Task goal:
Which lines of the data contain the string "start"? Copy every one.

----- Material provided -----

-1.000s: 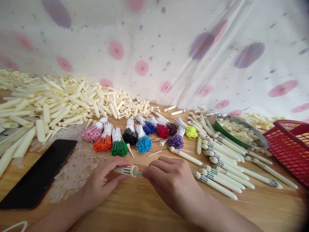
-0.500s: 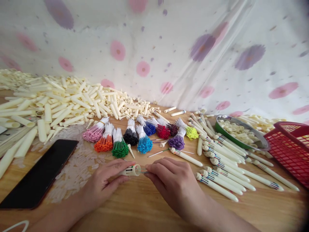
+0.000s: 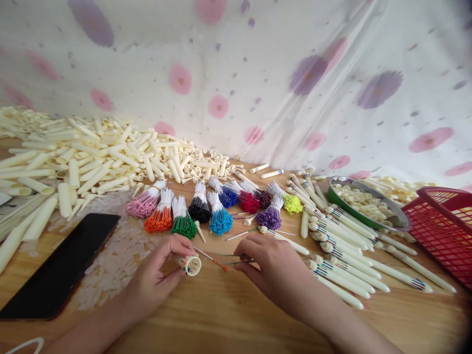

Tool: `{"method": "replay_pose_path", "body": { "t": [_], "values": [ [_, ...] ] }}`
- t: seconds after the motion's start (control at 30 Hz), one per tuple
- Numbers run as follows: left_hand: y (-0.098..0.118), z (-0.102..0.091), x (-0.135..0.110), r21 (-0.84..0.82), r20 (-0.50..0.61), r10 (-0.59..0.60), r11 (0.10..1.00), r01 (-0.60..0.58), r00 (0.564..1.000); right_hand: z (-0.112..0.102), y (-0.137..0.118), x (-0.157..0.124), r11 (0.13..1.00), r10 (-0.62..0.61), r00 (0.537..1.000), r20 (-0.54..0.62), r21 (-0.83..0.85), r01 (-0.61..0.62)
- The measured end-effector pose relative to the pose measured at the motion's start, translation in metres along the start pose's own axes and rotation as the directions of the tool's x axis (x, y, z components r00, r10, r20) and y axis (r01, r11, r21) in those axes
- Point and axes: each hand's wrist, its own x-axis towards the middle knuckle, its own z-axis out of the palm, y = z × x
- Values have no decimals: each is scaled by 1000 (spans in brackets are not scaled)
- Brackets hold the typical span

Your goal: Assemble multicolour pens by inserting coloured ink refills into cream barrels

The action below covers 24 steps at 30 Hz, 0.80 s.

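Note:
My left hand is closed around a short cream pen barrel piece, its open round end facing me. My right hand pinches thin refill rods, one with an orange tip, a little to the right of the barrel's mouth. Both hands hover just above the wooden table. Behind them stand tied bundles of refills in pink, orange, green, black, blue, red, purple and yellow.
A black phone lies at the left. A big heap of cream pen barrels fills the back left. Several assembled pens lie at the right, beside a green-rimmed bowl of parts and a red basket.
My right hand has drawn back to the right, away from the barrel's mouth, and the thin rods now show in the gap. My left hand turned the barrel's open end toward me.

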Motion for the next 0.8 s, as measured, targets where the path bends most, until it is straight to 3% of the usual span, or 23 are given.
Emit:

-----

Reply:
- t: seconds after the motion's start (control at 30 Hz), one per tuple
- The measured end-effector pose relative to the pose measured at the motion's start, translation in metres along the start pose's own axes and rotation as the directions of the tool's x axis (x, y, z components r00, r10, r20) and y axis (r01, r11, r21) in those axes

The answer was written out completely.